2020-11-05. An improved quantum-inspired algorithm for linear regression. UW Allen School theory group colloquium.

Can quantum computers be used to perform machine learning faster? This still-open research question is crucial to understanding the future applications of quantum computing. I’ll briefly introduce one type of algorithm—quantum linear algebra—that is a leading candidate for quantum speedups in machine learning, and discuss the issues such algorithms have. In this talk, I will focus on the task of solving low-rank systems of linear equations, which can be done by a quantum linear algebra algorithm. For this setting, I, in joint work with András Gilyén and Zhao Song, show that a classical algorithm can perform just as well as this quantum algorithm, with a runtime “only” an 8th power greater. This improves on prior work, which gave a classical algorithm with runtime a 28th power greater. Our classical algorithm is, in fact, just stochastic gradient descent, giving some hope that this 1-to-8 gap between quantum and classical is closer than it appears in theory. (No prior knowledge of quantum computing will be assumed for this talk.)

2020-09-28. On quantum linear algebra vs classical linear algebra. UT quantum group meeting.
2020-06-23. Sampling-based sublinear low-rank matrix arithmetic framework for dequantizing quantum machine learning. STOC 2020.

5-minute live version.

2020-02-25. A classical algorithm framework for dequantizing quantum machine learning. Simons Institute, Quantum Algorithms workshop.

We discuss a classical analogue to the singular value transformation framework for quantum linear algebra algorithms developed by Gilyén et al. The proofs underlying this classical framework have natural connections to well-known ideas in randomized numerical linear algebra. Namely, our proofs are based on one key observation: approximating matrix products is easy in the quantum-inspired input model. This primitive’s simplicity makes finding classical analogues to quantum machine learning algorithms straightforward and intuitive. We present sketches of the key proofs of our sketches as well as of its applications to dequantizing low-rank quantum machine learning.

Joint work with Nai-Hui Chia, András Gilyén, Tongyang Li, Han-Hsuan Lin, and Chunhao Wang.

2020-01-28. Quantum-inspired classical linear algebra. Simons Institute, The Quantum Wave in Computing Boot Camp.

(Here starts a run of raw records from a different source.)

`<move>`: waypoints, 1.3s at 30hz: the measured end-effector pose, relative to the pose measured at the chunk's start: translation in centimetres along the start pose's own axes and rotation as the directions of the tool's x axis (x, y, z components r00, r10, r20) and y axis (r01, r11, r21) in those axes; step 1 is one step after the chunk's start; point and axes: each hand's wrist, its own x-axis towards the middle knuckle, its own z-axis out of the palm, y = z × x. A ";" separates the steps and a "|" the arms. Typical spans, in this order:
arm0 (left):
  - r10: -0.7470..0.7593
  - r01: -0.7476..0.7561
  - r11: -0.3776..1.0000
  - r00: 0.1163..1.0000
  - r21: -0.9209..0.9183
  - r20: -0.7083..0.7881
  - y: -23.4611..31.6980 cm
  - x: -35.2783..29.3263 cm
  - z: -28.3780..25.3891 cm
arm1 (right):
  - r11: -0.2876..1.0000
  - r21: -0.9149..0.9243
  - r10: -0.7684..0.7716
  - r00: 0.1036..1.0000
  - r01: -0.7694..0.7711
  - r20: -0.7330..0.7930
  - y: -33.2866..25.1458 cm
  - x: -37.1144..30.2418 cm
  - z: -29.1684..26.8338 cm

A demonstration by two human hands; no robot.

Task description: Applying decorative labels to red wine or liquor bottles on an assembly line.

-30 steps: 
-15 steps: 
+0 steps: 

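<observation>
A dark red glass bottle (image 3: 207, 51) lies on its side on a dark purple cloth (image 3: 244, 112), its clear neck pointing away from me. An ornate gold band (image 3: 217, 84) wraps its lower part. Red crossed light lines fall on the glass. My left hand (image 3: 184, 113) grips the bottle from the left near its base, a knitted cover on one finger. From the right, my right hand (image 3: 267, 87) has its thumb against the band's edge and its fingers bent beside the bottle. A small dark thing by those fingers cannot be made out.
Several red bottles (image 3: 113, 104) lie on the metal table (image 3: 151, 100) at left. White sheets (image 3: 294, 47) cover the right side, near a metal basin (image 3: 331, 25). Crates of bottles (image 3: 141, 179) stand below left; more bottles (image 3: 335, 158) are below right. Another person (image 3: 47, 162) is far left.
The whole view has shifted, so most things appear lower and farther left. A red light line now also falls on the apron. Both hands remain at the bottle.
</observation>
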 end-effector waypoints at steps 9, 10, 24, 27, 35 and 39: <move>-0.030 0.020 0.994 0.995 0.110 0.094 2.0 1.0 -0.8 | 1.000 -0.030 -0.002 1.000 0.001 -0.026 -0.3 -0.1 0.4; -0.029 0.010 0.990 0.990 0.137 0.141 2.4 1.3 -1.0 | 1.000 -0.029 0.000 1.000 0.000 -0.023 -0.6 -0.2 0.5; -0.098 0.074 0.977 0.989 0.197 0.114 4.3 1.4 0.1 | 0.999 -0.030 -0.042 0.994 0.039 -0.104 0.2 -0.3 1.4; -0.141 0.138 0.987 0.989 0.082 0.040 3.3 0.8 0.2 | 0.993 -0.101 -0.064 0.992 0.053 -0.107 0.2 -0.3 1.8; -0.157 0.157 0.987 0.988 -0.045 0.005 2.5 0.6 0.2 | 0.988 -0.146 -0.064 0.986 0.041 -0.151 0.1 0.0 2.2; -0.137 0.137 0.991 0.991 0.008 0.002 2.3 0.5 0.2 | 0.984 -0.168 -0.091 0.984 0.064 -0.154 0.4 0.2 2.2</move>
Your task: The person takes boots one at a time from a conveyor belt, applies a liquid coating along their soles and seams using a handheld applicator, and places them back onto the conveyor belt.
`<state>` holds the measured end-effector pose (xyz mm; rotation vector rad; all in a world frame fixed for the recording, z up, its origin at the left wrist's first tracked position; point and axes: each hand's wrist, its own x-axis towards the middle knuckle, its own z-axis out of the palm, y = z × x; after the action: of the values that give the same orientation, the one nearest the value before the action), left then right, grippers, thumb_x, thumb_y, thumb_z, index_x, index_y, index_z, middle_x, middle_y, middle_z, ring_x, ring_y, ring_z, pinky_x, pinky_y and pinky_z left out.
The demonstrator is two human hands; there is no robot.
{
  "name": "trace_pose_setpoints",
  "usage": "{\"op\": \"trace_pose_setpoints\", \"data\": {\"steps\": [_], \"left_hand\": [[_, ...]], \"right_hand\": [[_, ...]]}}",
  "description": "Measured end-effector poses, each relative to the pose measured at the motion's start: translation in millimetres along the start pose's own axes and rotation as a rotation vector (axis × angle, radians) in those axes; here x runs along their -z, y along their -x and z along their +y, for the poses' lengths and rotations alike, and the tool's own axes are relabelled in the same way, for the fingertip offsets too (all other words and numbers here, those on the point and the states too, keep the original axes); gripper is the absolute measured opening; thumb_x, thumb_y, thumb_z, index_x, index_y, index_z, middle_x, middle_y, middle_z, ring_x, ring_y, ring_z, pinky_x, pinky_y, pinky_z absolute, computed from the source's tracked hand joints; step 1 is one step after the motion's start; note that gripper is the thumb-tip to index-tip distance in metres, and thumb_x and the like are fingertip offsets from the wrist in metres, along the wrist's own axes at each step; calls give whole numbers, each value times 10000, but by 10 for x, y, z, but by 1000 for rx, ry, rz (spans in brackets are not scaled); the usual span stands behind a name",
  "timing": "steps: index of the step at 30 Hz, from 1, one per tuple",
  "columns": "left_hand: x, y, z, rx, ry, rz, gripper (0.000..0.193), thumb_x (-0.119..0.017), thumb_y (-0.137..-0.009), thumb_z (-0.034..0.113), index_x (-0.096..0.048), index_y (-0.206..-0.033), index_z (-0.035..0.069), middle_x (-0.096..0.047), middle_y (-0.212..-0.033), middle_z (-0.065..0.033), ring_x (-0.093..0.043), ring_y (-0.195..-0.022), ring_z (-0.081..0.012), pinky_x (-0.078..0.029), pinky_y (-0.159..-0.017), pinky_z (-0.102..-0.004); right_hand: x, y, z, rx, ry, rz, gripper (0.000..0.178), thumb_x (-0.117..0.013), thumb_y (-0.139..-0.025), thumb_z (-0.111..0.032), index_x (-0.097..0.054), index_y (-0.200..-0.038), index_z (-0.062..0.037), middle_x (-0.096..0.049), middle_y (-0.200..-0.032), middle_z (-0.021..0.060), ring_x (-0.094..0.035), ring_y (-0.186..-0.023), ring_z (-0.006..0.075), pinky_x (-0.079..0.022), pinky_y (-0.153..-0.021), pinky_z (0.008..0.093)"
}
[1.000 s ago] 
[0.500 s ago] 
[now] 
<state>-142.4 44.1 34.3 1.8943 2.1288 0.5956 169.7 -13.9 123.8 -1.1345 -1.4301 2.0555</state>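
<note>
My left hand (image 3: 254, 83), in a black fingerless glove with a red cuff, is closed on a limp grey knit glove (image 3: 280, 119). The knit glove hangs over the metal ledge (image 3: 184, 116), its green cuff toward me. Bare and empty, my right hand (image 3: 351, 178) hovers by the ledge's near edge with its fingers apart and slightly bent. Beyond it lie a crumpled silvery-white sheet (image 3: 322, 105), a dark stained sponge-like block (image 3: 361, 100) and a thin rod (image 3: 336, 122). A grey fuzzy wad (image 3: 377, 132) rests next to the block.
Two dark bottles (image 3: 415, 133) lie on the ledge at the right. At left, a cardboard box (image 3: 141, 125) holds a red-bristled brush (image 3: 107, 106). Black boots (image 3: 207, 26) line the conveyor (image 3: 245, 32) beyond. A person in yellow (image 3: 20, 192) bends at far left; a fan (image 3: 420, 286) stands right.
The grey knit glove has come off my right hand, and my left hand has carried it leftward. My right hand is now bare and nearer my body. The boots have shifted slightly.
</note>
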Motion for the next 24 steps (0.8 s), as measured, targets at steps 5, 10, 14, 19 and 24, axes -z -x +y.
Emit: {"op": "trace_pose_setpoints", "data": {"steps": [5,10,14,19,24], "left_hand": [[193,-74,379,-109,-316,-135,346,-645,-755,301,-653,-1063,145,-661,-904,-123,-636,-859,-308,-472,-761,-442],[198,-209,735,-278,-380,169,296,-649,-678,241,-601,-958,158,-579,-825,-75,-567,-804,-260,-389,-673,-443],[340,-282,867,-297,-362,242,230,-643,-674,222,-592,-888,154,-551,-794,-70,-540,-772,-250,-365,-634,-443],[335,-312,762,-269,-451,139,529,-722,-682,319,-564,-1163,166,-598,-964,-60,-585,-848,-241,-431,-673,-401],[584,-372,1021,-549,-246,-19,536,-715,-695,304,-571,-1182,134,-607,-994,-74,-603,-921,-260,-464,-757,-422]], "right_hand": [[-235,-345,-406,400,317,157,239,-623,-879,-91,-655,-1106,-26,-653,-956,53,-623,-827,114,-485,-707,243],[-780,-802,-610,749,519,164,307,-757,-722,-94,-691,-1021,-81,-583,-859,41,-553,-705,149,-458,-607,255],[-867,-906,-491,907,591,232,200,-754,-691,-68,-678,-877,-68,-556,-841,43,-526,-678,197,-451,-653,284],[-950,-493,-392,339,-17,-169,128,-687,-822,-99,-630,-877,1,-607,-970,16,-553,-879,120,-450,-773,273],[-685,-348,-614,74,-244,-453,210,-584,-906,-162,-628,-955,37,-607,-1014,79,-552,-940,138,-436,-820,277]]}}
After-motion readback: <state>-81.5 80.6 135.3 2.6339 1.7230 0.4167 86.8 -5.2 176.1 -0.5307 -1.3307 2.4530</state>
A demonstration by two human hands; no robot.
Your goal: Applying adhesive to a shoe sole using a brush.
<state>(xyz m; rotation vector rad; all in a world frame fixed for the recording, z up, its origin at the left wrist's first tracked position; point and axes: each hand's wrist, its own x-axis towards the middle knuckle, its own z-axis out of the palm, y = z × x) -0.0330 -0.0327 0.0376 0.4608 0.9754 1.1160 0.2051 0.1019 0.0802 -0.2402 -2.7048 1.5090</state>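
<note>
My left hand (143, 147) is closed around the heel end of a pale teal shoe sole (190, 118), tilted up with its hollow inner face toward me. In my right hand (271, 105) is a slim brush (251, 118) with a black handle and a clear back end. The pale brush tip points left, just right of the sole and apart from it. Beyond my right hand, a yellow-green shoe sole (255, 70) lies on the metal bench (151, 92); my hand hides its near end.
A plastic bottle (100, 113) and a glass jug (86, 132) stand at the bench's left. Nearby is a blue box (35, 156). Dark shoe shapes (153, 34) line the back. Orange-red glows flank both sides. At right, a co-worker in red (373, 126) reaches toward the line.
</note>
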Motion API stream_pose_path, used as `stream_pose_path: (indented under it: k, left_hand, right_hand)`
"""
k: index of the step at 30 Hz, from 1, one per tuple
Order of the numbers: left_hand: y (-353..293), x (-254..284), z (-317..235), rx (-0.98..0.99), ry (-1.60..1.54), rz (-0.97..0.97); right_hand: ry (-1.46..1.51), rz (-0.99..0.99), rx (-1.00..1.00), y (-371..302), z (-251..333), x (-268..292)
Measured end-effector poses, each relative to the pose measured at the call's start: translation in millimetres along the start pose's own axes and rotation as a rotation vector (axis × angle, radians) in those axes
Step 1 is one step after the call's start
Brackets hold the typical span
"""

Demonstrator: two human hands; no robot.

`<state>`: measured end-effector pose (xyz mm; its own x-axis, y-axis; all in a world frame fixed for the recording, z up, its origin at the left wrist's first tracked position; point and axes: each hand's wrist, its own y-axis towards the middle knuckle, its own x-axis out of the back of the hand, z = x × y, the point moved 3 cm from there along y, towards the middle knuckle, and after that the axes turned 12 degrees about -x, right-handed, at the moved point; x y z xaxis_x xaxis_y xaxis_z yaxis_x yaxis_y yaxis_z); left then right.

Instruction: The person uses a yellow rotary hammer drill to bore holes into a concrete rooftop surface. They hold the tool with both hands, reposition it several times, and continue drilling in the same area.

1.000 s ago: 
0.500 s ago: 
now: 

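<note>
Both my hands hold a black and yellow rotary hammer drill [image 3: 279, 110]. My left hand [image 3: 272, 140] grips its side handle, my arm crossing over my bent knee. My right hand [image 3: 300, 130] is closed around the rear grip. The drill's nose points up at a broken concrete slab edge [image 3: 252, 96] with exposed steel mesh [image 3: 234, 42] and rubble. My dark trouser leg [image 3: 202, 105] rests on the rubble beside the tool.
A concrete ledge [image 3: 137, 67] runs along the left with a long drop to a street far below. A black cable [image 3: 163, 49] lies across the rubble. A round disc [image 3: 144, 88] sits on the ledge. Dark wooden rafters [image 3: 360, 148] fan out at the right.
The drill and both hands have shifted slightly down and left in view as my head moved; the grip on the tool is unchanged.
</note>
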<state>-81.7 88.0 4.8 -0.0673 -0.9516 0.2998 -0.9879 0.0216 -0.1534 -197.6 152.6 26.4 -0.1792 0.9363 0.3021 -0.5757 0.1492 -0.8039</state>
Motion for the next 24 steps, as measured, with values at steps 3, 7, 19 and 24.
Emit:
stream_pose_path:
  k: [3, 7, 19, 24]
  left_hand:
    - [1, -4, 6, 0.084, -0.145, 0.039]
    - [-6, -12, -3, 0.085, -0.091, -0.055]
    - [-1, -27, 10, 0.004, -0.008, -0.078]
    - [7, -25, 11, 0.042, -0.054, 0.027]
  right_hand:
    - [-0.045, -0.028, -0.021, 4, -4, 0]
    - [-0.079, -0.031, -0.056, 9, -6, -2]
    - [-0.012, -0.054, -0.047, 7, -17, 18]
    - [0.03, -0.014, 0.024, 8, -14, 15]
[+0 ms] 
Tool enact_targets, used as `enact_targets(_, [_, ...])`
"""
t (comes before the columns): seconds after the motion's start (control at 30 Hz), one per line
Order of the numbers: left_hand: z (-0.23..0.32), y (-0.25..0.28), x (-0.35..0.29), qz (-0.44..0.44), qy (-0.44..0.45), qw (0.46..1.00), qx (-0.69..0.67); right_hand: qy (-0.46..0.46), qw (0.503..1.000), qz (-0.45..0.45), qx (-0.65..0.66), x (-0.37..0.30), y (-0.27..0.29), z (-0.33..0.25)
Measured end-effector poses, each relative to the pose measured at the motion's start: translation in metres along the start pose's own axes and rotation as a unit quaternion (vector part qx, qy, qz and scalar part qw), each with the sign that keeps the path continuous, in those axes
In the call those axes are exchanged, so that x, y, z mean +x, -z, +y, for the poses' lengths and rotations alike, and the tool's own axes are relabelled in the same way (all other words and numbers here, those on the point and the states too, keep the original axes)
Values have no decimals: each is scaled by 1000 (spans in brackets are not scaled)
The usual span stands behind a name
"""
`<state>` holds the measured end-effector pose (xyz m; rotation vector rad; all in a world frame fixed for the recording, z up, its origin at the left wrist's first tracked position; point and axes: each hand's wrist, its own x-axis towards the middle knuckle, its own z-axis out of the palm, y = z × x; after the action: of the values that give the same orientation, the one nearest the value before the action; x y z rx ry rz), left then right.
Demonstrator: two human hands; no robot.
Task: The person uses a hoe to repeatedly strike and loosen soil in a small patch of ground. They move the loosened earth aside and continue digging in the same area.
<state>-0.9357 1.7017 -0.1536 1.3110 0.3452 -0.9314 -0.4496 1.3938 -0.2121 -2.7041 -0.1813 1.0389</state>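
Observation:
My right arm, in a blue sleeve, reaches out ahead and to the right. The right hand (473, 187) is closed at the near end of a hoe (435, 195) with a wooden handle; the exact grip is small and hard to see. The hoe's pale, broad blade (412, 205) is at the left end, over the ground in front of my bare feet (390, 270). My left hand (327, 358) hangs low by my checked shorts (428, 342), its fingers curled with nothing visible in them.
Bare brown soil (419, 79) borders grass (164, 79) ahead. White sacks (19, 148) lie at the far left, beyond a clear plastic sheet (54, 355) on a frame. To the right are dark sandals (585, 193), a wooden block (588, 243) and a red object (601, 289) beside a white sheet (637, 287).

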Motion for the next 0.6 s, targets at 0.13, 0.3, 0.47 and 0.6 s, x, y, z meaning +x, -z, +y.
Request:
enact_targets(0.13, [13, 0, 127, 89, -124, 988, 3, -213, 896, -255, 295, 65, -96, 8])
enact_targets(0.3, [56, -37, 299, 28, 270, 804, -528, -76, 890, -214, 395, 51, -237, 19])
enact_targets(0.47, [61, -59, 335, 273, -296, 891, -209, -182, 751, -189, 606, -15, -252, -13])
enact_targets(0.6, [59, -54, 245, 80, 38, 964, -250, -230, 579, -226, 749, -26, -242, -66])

We discuss a recent line of work on classical linear algebra algorithms inspired by quantum machine learning. Such algorithms disprove that their corresponding quantum algorithms admit exponential speedups. Further, they show an interesting connection between QML and classical sketching and sampling literature, which helps clarify where exactly quantum algorithms gain advantage over classical. We discuss some lemmas central to this line of work, algorithms based on these lemmas, and some open questions in this space.

2020-01-06. Quantum-inspired algorithms for recommendation systems, principal component analysis, and supervised clustering. QIP plenary talk.

2019-07-30. Explaining some recent quantum-inspired algorithms. Santa Fe Institute “New Algorithms for Optimization, Sampling, Learning, and Quantum Simulations” workshop.
2019-06-03. Building a classical framework to analyze quantum machine learning speedups. TQC plenary talk.

We cover some recent work on “dequantizing” QML algorithms and the set of classical length-squared sampling techniques used to achieve these results. First, we motivate the correspondence between QML with state preparation assumptions and classical ML with sampling assumptions. In the latter setting, we describe an algorithm toolkit which bears resemblance to quantum operations on classical distributions. Second, we describe the capabilities and limitations of these techniques in comparison with quantum computing, by considering their application to low-rank matrix inversion (1811.04909 and 1811.04852), supervised clustering (1811.00414), and recommendation systems (1807.04271). This theory of quantum-like classical sampling algorithms formalizes some intuition informing our evaluation of polylogarithmic-time QML algorithms as “good” or “bad”. By comparing QML algorithms to classical ML algorithms strengthened with sampling assumptions, we can distinguish the speedups artificially created from quantum state preparation assumptions from the speedups that truly exploit the quantumness of the algorithm.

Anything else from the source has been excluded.